Après avoir économisé de l’eau et de l’énergie dans le traitement de ses fibres, Ananas Anam utilise l’excès de biomasse pour créer du compost et ajouter des nutriments au sol de ses agriculteurs. D’ici 2023, il disposera de suffisamment de biomasse pour créer de manière rentable de l’énergie locale avec un convertisseur anaérobie.

Ils ont des demandes

Compte tenu de la taille des anciennes industries avec lesquelles elles sont en concurrence, ces entreprises représentent une part de marché relativement étroite. Avec de nouvelles chaînes d’approvisionnement à construire, les habitudes des clients à renverser et des mises en garde sur les coûts qui équivalent parfois à des prix plus élevés, il est important de noter qu’ils sont confrontés à des obstacles importants pour évoluer de manière substantielle. Dans cet esprit, j’ai demandé ce qu’ils souhaitaient pour faire progresser leurs entreprises et l’industrie des matériaux biosourcés en général. Les trois femmes à qui j’ai parlé avaient des demandes variées mais précieuses pour ce qui va suivre.

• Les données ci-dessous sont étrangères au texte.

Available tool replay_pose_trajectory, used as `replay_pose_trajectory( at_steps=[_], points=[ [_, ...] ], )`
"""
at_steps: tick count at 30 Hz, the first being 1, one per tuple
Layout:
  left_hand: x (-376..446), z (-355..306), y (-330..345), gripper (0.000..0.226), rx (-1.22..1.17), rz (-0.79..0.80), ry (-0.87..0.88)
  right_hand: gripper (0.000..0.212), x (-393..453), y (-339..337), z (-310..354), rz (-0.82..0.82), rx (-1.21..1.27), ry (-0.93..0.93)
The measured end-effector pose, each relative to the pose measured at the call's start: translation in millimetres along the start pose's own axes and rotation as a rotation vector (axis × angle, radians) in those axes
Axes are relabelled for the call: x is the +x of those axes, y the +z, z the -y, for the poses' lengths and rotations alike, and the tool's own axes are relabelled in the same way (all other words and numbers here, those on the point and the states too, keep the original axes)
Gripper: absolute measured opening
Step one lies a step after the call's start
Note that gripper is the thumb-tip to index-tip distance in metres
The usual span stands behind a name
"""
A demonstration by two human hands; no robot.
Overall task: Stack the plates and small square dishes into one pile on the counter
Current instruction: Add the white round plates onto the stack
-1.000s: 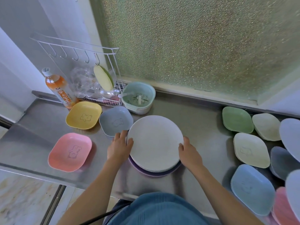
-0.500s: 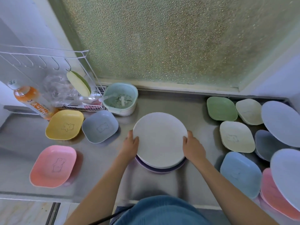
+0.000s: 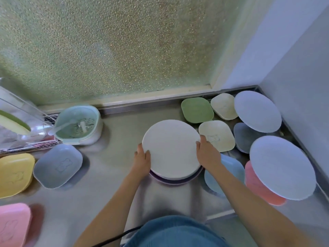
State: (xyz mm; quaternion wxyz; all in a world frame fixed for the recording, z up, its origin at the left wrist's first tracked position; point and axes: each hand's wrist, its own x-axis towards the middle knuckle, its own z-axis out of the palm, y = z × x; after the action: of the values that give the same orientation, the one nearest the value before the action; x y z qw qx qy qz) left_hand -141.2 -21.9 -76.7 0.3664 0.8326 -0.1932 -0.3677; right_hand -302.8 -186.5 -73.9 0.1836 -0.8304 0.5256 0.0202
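A pile of round plates [image 3: 171,148], white on top with a purple one at the bottom, sits on the steel counter [image 3: 110,172]. My left hand [image 3: 141,160] grips its left rim and my right hand [image 3: 207,153] grips its right rim. To the right lie two pale blue round plates [image 3: 257,111] [image 3: 282,167], a green square dish [image 3: 196,110], two cream dishes [image 3: 223,106] [image 3: 218,135], a grey dish [image 3: 246,137], a light blue dish [image 3: 229,171] and a pink dish [image 3: 258,188]. On the left lie a grey-blue dish [image 3: 57,165], a yellow dish [image 3: 15,174] and a pink dish [image 3: 13,225].
A mint strainer bowl [image 3: 78,124] stands at the back left beside a wire rack [image 3: 23,129] holding a green-rimmed plate and clear plastic. Frosted glass runs along the back, and a wall closes the right side. The counter's front edge is near my body.
The plate pile, held by both hands, has slid to the right, close against the dishes on the right. My view has turned right; the bottle has left the frame.
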Motion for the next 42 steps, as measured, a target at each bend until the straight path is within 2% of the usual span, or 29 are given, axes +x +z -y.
replay_pose_trajectory(
  at_steps=[4,6,8,10,12,15,17,18,22,24,28,32,34,35,36,38,40,42],
  points=[
    [3,-3,11,0.04,-0.002,-0.06,-0.012,0.039,7,-7,-13,0.024,0.063,-0.032],
    [3,-1,13,0.039,-0.006,-0.08,-0.009,0.037,12,-14,-19,-0.014,0.217,-0.005],
    [3,2,14,0.039,0.007,-0.094,-0.006,0.032,25,-24,-29,-0.106,0.475,0.141],
    [5,3,15,0.039,0.004,-0.117,-0.007,0.03,44,-36,-47,-0.177,0.762,0.389],
    [5,2,17,0.039,-0.008,-0.135,-0.02,0.026,67,-47,-74,-0.143,1.004,0.633],
    [3,0,20,0.038,-0.022,-0.162,-0.024,0.022,89,-63,-99,0.027,1.265,0.741],
    [3,0,21,0.036,-0.027,-0.179,-0.027,0.023,97,-71,-104,-0.037,1.579,0.838],
    [3,1,21,0.036,-0.027,-0.184,-0.032,0.023,102,-73,-105,-0.085,1.659,0.866],
    [4,2,21,0.035,-0.038,-0.187,-0.049,0.029,124,-71,-114,-0.158,1.826,0.866],
    [3,1,20,0.04,-0.041,-0.19,-0.055,0.025,129,-73,-117,-0.151,1.923,0.878],
    [3,-2,20,0.036,-0.059,-0.186,-0.063,0.014,133,-80,-120,-0.213,1.952,0.953],
    [3,-1,22,0.03,-0.059,-0.194,-0.065,0.013,123,-93,-113,-0.322,2.026,1.062],
    [2,-2,23,0.037,-0.054,-0.202,-0.058,0.018,110,-94,-104,-0.38,1.997,0.918],
    [2,-2,23,0.04,-0.048,-0.204,-0.058,0.023,104,-97,-96,-0.339,1.983,0.84],
    [2,-2,22,0.04,-0.044,-0.204,-0.065,0.025,97,-95,-89,-0.312,1.993,0.815],
    [2,-3,22,0.036,-0.023,-0.201,-0.066,0.023,86,-88,-72,-0.386,1.981,0.807],
    [1,-4,21,0.037,0.029,-0.203,-0.061,0.021,76,-80,-52,-0.32,1.964,0.815],
    [-1,-7,20,0.041,0.093,-0.223,-0.06,0.022,59,-66,-33,-0.201,1.862,0.732]
  ],
)
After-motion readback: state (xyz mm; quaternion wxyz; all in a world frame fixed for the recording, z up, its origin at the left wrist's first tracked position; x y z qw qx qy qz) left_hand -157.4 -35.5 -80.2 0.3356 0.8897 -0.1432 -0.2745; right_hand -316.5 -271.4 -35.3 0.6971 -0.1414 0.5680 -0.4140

Olson aimerait que la demande des consommateurs continue de pousser et de déplacer des options à usage unique plus destructrices pour l’environnement sur le marché. Briganti espère que la législation et la réglementation joueront un rôle plus actif non seulement sur le marché, mais aussi dans le soutien et le financement des entrepreneurs et des innovateurs. Enfin, Hijosa aimerait voir plus d’intégrité, de transparence et de responsabilité tout au long de la chaîne d’approvisionnement. En espérant qu’ils obtiennent leurs souhaits.